E todos ficaram a perder…

Helena Terra

Helena Terra *

Os últimos dias que vão para lá da última semana, foram de total e completa animação no cenário político português. Não foi, lamentavelmente, pelos melhores motivos.
Se quiséssemos procurar a causa das coisas, teríamos de recuar no tempo uns bons anos, mas não é isso que, agora, vou fazer.

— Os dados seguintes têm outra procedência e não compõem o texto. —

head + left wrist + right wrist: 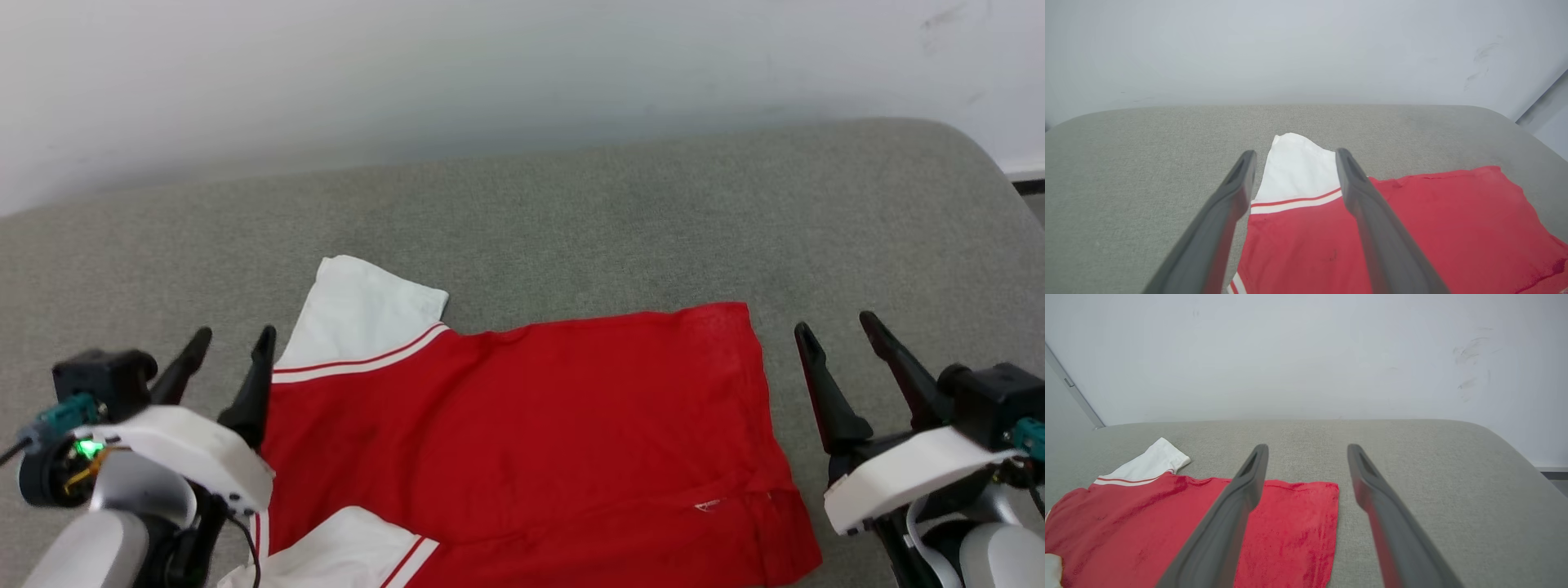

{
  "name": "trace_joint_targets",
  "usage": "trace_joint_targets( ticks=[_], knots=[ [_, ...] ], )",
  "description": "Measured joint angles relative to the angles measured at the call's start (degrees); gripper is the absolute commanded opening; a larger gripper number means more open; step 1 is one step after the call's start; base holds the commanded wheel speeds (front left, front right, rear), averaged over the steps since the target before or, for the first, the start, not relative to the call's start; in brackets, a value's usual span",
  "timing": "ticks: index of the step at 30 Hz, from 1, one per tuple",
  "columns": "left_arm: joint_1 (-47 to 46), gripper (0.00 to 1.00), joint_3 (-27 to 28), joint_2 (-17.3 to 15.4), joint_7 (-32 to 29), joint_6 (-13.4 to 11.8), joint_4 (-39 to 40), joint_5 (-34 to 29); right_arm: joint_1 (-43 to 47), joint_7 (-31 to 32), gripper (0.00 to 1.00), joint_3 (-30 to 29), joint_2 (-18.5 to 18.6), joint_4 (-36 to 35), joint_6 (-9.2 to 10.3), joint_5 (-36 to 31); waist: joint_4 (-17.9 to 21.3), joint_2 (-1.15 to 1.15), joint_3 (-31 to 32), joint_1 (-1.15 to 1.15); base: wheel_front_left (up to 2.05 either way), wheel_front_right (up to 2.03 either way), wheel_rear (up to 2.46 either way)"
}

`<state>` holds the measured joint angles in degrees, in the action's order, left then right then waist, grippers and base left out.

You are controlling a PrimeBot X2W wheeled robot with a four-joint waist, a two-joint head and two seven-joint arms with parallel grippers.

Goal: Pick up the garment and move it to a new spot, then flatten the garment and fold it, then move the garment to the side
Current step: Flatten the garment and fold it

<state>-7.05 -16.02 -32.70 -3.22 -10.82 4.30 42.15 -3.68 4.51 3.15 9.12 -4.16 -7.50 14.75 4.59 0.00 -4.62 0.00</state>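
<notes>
The garment [522,433], a bright red shirt with white sleeves and red-and-white trim, lies spread flat on the grey padded surface [571,220], plain side up. One white sleeve [359,314] points to the far left, another lies at the near edge. My left gripper [231,336] hovers open at the shirt's left edge beside the far sleeve; in the left wrist view its fingers [1241,179] straddle that sleeve [1296,171]. My right gripper [837,324] stands open just off the shirt's right hem, holding nothing. In the right wrist view the hem corner [1327,490] lies between its fingers [1255,469].
The grey surface stretches back to a pale wall [490,73]. Its rounded right corner [980,155] drops away at the far right, with a dark strip of floor [1030,186] beyond. Bare grey padding lies behind the shirt and to both sides.
</notes>
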Motion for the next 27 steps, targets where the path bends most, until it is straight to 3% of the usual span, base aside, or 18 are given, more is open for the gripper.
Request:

Se bem se recordam, foi criada uma Comissão Parlamentar de Inquérito, tendo por objeto a análise do despedimento de Alexandra Reis que motivou o pagamento a esta administradora do valor de meio milhão de euros. Este foi, efetivamente, o ponto de partida. Teme-se o ponto de chegada, mas o percurso até agora percorrido e conhecido é terrível, cheio de surpresas (ou talvez não!) sem se saber o que ainda estará para vir.
O anterior Ministro das Infraestruturas já foi, para já, de férias. O Secretário de Estado Hugo Mendes deixou de ser um ilustre desconhecido do público em geral para fazer manchetes de jornal e passar a andar nas bocas do mundo.
Eis que, a 27 de abril, um assessor daquele mesmo Ministério, Frederico Pinheiro, é exonerado por telefone pelo Ministro da tutela, João Galamba. Segue-se uma cena de polícia, ou melhor de polícias que acaba com o SIS. O staff do Ministério barricado na casa de banho e um ex-assessor “sequestrado” no seu interior que parece ter conseguido sair das instalações com uma bicicleta atirada contra um vidro e a intervenção policial.  À primeira vista, parece uma notícia de mais uma ocorrência no Bairro de Chelas. Mas não. Tudo isto se passou na Av. Barbosa du Bocage, na cidade de Lisboa.
Este episódio, de um policial de cordel, tem um responsável político direto que se chama João Galamba e que, no dia 29 de abril, dá uma conferência de imprensa cujo teor, nem o jet lag de alguém que acaba de regressar de Singapura pode justificar. Segue-se um momento inicial de aparente silêncio do primeiro-ministro para poder montar os cenários dos jogos palacianos que se seguiram.
Depois do Dia do Trabalhador, António Costa fala ao país e ele que costuma dizer (quando lhe interessa é certo) à justiça o que é da justiça e à política o que é da política, veio fazer, aos microfones da imprensa nacional, o julgamento do tal do assessor do Ministério das Infraestruturas dizendo que o mesmo praticou um roubo e agrediu as assessoras do Ministério. Isto é um julgamento e António Costa, jurista, que até já foi advogado, sabe disso. Fica um testemunho de coerência política e intelectual do primeiro-ministro. A isto segue-se um exercício de eloquência, no qual, resumidamente, António Costa invoca questões de consciência para não aceitar o encenado pedido de demissão que João Galamba lhe havia apresentado.
António Costa quis deixar o grupo dos “bons rapazes” que institucionalmente, ambos sem a mínima vontade de o fazer, até qui sempre tinham “cantado afinadinhos”: a dupla António Costa Marcelo Rebelo de Sousa.
António Costa lidera um governo de maioria absoluta no qual, já nem o Presidente do PS se revê e, portanto, quis mostrar a Marcelo que, no governo, manda ele.
Marcelo, apesar de ter proferido um dos maiores enxovalhos públicos alguma vez ouvido dirigido a João Galamba (mas não só) desta vez engoliu.
No fim todos ficaram a perder. Perdeu o Primeiro-ministro, perdeu o Presidente da República, perde o Povo e temo que perca o sistema democrático que dias antes comemorámos.